Molto forte, incredibilmente vicino

Quella sera, a letto, ho inventato uno scarico speciale da mettere sotto tutti i cuscini di New York, collegato al laghetto del Central Park. Ogni volta che qualcuno si addormentava piangendo, tutte le lacrime sarebbero finite nello stesso posto e poi al mattino al bollettino meteo avrebbero detto se il livello delle acque del Laghetto delle Lacrime era salito o sceso, così la gente poteva sapere se le scarpe di New York erano pesanti. E quando succedeva qualcosa di veramente terribile – tipo una bomba atomica, o almeno un attacco con armi biologiche – avrebbero suonato una sirena fortissima per dire a tutti di andare nel Central Park e mettere dei sacchi di sabbia attorno al laghetto”.
Oskar è un ragazzino di nove anni che vive a New York e – a modo suo – è un genio. Passa le giornate a costruire mentalmente improbabili invenzioni e a scrivere lettere a celebri scienziati, chiedendo il permesso di diventare un loro pupillo. E’ lui il protagonista di Molto forte, incredibilmente vicino, secondo romanzo di Jonathan Safran Foer, scrittore americano appena ventottenne.

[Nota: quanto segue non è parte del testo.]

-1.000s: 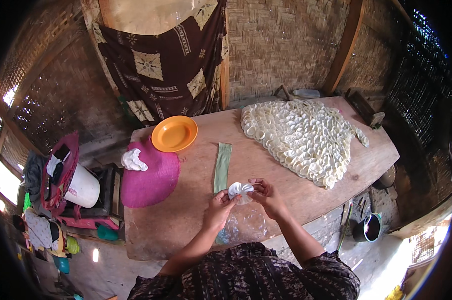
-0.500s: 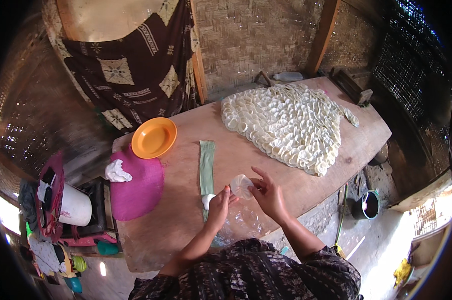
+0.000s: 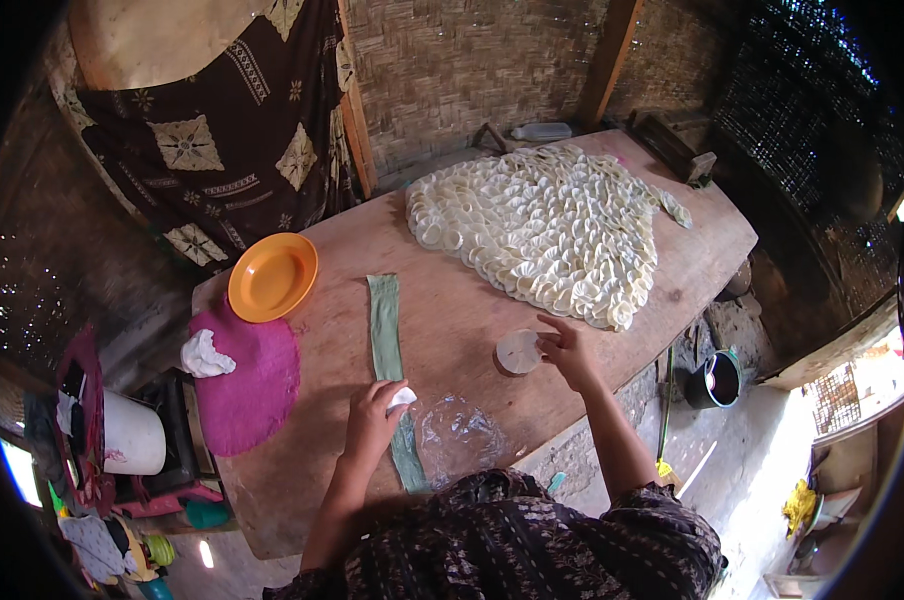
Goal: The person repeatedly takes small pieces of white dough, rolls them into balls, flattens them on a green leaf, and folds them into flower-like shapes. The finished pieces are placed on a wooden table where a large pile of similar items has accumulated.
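Observation:
My right hand [image 3: 572, 357] is over the middle of the table, pinching the right edge of a thin, see-through round disc [image 3: 518, 352], with one finger stretched away. My left hand [image 3: 374, 415] closes on a small white wad [image 3: 402, 398] at the green strip [image 3: 384, 325]; I cannot tell whether it is cloth or dough. The strip runs lengthwise toward my body. Between my arms lies a crumpled clear plastic sheet [image 3: 462, 432]. Beyond my right hand spreads a large heap of pale, thin round pieces [image 3: 542, 230], overlapping like scales.
An orange bowl [image 3: 273, 278] sits at the table's far left, against a magenta cloth [image 3: 247, 375] with a white crumpled cloth [image 3: 206, 354] on it. A white bucket [image 3: 134, 430] stands off the left edge. A dark bucket [image 3: 714, 380] is on the floor at right.
My hands have parted. The right has carried the disc rightward and away from me; the left has dropped to the green strip and taken hold of the white wad. The view has shifted a little.

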Action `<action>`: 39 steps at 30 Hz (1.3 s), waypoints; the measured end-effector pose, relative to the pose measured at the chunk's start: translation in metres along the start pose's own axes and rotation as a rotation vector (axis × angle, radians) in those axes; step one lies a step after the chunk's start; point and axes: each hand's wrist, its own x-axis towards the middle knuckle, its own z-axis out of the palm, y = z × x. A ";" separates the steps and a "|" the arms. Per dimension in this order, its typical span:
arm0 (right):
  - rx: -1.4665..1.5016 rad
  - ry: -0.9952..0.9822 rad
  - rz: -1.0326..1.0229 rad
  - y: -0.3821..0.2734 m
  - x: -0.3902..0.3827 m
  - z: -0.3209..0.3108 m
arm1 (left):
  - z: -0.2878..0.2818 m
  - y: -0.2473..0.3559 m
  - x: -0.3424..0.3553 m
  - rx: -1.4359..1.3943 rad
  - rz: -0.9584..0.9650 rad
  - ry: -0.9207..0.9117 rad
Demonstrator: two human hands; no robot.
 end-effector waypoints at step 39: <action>-0.374 0.863 -0.402 -0.050 -0.241 0.017 | -0.030 0.028 -0.015 -1.841 -0.763 -0.205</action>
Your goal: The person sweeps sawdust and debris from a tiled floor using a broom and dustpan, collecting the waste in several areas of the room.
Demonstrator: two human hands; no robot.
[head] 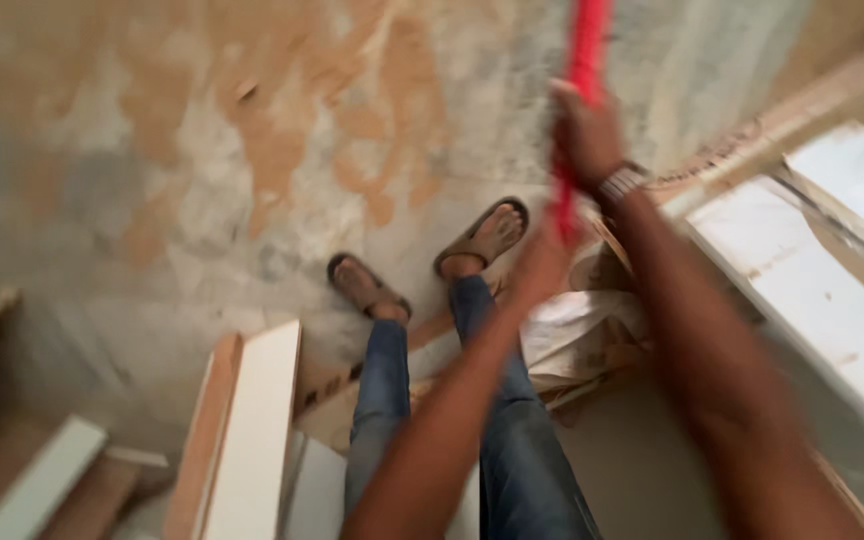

Accanto a Oskar compaiono, in una complessa architettura narrativa, altre storie dolorose e struggenti che ruotano intorno alla sua famiglia.
Il padre è morto il “giorno più brutto”, nell’attentato alle Torri Gemelle, e di quel dolore nessuno riesce davvero a liberarsi. Alcuni tentano di rimuoverlo, altri di superarlo. Oskar si sforza di essere felice, ma non ci riesce. E le sue scarpe diventano ogni giorno “più pesanti”. Poi per caso trova nel ripostiglio di suo padre una chiave nascosta e decide di scovare la serratura corrispondente, iniziando una disperata ricerca che sembra il ripetersi delle complicatissime cacce al tesoro che proprio suo padre organizzava per lui. Nel corso delle sue ricerche Oskar scopre New York, i suoi quartieri, i suoi abitanti: una città in cui sembra dominare il vuoto, quello fisico di Ground Zero (ma anche della bara senza corpo del padre di Oskar) e quello assai più doloroso della solitudine dei tanti personaggi che il ragazzino incontra. Un dolore che permea l’intera narrazione e che prende sembianze ogni volta diverse: la signora che da quando ha perso il marito vive in un ripostiglio sopra l’Empire State Building e non vuole scendere; il misterioso personaggio che abita nello stesso palazzo di Oskar e non esce mai di casa; i nonni, con le loro regole e la loro incapacità di essere felici insieme.
Nel dolore dei suoi personaggi, allo stesso tempo intimo e corale, e nel loro tentativo di andare comunque avanti c’è l’America del dopo 11 Settembre, con le sue ansie e le sue paranoie, con le sue tragedie e le sue contraddizioni. Jonathan Safran Foer la racconta meravigliosamente, con uno stile ricercato ai limiti del manierismo, ma trasmettendo un dolore vero, coinvolgente. Un dolore che a volte ha l’aspetto tenue di un’increspatura nella normalità apparente della vita di Oskar, altre volte è più evidente, quasi esibito, come nel caso dell’uomo che poco a poco ha perso le sue parole per un dolore che viene dalla seconda guerra mondiale. Ed è proprio il ricordo del bombardamento di Dresda a collegare idealmente questo libro a Ogni cosa è illuminata, primo celebratissimo romanzo di Foer in cui riecheggiava la tragedia dell’Olocausto. Certo stupisce che uno scrittore nemmeno trentenne sappia raccontare così bene, attraverso le sofferenze individuali, le grandi tragedie dei nostri tempi. Ma forse ha ragione lui, e non c’è davvero nulla di strano. “Nessuno chiede alla Rowling perché continui a scrivere libri pieni di maghi – dice Foer – mentre tutti chiedono a me perché scriva sempre di cose dolorose. Ma nella vita i maghi non esistono, il dolore sì”.